» **AIM OF THE TASK**
Go through the lines below and transcribe each one exactly.

» **INFORMATION SHOWN**
--*--

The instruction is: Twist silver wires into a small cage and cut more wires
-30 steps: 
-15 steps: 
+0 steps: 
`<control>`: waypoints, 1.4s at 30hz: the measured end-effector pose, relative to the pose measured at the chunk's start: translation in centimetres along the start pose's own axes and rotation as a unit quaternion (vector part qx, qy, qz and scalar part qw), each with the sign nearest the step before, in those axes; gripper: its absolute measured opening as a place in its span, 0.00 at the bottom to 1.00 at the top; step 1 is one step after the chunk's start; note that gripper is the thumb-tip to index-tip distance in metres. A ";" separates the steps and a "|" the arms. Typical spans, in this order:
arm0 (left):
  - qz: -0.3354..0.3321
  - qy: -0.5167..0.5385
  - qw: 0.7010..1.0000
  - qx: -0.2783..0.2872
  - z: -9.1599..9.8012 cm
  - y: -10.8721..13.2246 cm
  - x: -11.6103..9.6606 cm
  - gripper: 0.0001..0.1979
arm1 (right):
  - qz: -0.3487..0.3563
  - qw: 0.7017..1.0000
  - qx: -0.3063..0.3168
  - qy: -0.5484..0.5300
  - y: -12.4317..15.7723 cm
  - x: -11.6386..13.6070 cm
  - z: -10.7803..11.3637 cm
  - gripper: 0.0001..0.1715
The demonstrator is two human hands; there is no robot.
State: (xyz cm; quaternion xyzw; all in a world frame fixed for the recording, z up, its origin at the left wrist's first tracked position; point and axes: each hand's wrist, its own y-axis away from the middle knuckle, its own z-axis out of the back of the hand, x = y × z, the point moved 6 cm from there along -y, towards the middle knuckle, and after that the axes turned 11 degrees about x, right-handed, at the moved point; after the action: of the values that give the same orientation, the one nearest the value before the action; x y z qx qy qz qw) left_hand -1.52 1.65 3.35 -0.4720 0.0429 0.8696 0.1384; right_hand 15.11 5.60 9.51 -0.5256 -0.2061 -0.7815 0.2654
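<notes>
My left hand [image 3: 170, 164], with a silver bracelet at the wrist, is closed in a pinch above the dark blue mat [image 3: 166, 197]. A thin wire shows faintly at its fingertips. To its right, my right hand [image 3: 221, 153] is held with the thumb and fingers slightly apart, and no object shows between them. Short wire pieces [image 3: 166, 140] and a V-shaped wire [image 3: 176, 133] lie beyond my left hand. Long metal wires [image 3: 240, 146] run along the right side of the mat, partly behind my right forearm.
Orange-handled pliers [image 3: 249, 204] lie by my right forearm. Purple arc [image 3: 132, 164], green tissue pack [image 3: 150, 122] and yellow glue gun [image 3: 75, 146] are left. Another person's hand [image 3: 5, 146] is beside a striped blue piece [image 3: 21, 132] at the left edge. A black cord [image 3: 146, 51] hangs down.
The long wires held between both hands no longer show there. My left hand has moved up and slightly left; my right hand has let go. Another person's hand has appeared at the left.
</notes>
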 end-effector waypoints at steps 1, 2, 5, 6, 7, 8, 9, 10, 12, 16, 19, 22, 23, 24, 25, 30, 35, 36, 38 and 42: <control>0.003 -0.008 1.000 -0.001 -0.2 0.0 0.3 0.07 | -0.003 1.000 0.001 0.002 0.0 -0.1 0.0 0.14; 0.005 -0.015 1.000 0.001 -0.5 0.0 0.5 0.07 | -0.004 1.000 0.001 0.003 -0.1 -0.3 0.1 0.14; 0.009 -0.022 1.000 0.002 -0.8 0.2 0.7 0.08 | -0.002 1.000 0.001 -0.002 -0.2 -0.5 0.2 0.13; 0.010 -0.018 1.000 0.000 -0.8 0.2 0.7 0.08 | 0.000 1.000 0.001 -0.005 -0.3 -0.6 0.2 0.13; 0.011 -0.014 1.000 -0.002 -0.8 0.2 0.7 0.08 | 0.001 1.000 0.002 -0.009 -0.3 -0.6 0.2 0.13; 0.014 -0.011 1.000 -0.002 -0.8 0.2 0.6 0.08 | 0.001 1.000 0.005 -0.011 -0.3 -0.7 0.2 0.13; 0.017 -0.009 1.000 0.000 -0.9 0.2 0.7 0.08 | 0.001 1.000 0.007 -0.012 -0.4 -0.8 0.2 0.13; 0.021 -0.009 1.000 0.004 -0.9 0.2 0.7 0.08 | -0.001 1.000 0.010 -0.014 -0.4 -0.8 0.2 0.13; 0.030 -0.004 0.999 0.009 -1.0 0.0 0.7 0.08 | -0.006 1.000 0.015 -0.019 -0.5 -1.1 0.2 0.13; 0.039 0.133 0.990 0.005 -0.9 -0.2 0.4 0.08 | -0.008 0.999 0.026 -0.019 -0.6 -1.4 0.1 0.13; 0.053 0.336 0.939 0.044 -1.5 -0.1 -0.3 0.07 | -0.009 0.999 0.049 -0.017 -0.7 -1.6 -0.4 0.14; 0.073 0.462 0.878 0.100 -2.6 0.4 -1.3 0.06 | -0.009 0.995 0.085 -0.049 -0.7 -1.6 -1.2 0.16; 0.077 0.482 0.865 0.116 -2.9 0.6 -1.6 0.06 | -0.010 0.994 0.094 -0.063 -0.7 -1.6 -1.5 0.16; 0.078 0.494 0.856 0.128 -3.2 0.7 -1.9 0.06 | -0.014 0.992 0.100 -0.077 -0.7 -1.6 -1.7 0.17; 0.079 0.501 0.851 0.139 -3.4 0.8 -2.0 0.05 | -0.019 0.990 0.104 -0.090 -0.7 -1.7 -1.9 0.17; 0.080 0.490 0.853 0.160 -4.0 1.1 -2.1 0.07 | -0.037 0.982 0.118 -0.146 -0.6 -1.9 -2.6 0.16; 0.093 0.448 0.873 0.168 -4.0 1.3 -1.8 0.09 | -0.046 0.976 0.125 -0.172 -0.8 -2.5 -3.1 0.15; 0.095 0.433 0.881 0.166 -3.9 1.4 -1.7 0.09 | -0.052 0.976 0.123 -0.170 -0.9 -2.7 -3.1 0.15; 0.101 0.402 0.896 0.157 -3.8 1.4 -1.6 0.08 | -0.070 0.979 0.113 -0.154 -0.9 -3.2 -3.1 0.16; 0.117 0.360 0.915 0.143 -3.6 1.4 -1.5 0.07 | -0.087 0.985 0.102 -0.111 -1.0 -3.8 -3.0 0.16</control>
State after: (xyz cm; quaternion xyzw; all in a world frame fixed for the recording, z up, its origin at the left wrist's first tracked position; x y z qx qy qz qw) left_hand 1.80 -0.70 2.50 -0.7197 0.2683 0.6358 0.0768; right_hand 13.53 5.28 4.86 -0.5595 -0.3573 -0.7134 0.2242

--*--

» **OUTPUT OF THE EXERCISE**
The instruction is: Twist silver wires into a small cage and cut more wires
-30 steps: 
-15 steps: 
+0 steps: 
`<control>`: waypoints, 1.4s at 30hz: the measured end-effector pose, relative to the pose measured at the chunk's start: translation in centimetres along the start pose's own axes and rotation as a unit quaternion (vector part qx, qy, qz and scalar part qw), each with the sign nearest the step before, in those axes; gripper: its absolute measured opening as a place in its span, 0.00 at the bottom to 1.00 at the top; step 1 is one step after the chunk's start; note that gripper is the thumb-tip to index-tip distance in metres. A ";" separates the steps and a "|" the arms. Typical spans, in this order:
arm0 (left):
  - qz: -0.3354..0.3321
  - qy: -0.5167..0.5385
  - qw: 0.7010..1.0000
  - qx: -0.2783..0.2872
  - z: -9.1599..9.8012 cm
  - y: -10.8721..13.2246 cm
  - x: -11.6103..9.6606 cm
  - gripper: 0.0001..0.1979
arm1 (right):
  - qz: -0.3487..0.3563
  - qw: 0.7017..1.0000
  - qx: -0.3063..0.3168
  - qy: -0.5484..0.5300
  - y: -12.4317..15.7723 cm
  - x: -11.6386..13.6070 cm
  - z: -10.7803..11.3637 cm
  - gripper: 0.0001..0.1715
The demonstrator is two human hands; there is no robot.
State: (xyz cm; quaternion xyzw; all in a world frame fixed for the recording, z up, its origin at the left wrist's first tracked position; point and axes: each hand's wrist, its own y-axis away from the middle knuckle, its own z-axis out of the back of the hand, x = y × z, the point moved 6 cm from there along -y, towards the middle knuckle, and after that the axes turned 11 degrees about x, right-handed, at the moved point; after the action: of the values that give the same orientation, the one nearest the value before the action; x y z qx qy qz qw) left_hand -1.52 1.65 3.35 -0.4720 0.0429 0.8696 0.1384; right_hand 15.11 5.60 9.51 -0.5256 -0.2061 -0.7815 0.2654
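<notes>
My left hand [image 3: 170, 164], with a silver bracelet at the wrist, is closed in a pinch above the dark blue mat [image 3: 166, 197]. A thin wire shows faintly at its fingertips. To its right, my right hand [image 3: 221, 153] is held with the thumb and fingers slightly apart, and no object shows between them. Short wire pieces [image 3: 166, 140] and a V-shaped wire [image 3: 176, 133] lie beyond my left hand. Long metal wires [image 3: 240, 146] run along the right side of the mat, partly behind my right forearm.
Orange-handled pliers [image 3: 249, 204] lie by my right forearm. Purple arc [image 3: 132, 164], green tissue pack [image 3: 150, 122] and yellow glue gun [image 3: 75, 146] are left. Another person's hand [image 3: 5, 146] is beside a striped blue piece [image 3: 21, 132] at the left edge. A black cord [image 3: 146, 51] hangs down.
The long wires held between both hands no longer show there. My left hand has moved up and slightly left; my right hand has let go. Another person's hand has appeared at the left.
</notes>
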 end-effector waypoints at steps 1, 2, 5, 6, 7, 8, 9, 10, 12, 16, 19, 22, 23, 24, 25, 30, 35, 36, 38 and 42: <control>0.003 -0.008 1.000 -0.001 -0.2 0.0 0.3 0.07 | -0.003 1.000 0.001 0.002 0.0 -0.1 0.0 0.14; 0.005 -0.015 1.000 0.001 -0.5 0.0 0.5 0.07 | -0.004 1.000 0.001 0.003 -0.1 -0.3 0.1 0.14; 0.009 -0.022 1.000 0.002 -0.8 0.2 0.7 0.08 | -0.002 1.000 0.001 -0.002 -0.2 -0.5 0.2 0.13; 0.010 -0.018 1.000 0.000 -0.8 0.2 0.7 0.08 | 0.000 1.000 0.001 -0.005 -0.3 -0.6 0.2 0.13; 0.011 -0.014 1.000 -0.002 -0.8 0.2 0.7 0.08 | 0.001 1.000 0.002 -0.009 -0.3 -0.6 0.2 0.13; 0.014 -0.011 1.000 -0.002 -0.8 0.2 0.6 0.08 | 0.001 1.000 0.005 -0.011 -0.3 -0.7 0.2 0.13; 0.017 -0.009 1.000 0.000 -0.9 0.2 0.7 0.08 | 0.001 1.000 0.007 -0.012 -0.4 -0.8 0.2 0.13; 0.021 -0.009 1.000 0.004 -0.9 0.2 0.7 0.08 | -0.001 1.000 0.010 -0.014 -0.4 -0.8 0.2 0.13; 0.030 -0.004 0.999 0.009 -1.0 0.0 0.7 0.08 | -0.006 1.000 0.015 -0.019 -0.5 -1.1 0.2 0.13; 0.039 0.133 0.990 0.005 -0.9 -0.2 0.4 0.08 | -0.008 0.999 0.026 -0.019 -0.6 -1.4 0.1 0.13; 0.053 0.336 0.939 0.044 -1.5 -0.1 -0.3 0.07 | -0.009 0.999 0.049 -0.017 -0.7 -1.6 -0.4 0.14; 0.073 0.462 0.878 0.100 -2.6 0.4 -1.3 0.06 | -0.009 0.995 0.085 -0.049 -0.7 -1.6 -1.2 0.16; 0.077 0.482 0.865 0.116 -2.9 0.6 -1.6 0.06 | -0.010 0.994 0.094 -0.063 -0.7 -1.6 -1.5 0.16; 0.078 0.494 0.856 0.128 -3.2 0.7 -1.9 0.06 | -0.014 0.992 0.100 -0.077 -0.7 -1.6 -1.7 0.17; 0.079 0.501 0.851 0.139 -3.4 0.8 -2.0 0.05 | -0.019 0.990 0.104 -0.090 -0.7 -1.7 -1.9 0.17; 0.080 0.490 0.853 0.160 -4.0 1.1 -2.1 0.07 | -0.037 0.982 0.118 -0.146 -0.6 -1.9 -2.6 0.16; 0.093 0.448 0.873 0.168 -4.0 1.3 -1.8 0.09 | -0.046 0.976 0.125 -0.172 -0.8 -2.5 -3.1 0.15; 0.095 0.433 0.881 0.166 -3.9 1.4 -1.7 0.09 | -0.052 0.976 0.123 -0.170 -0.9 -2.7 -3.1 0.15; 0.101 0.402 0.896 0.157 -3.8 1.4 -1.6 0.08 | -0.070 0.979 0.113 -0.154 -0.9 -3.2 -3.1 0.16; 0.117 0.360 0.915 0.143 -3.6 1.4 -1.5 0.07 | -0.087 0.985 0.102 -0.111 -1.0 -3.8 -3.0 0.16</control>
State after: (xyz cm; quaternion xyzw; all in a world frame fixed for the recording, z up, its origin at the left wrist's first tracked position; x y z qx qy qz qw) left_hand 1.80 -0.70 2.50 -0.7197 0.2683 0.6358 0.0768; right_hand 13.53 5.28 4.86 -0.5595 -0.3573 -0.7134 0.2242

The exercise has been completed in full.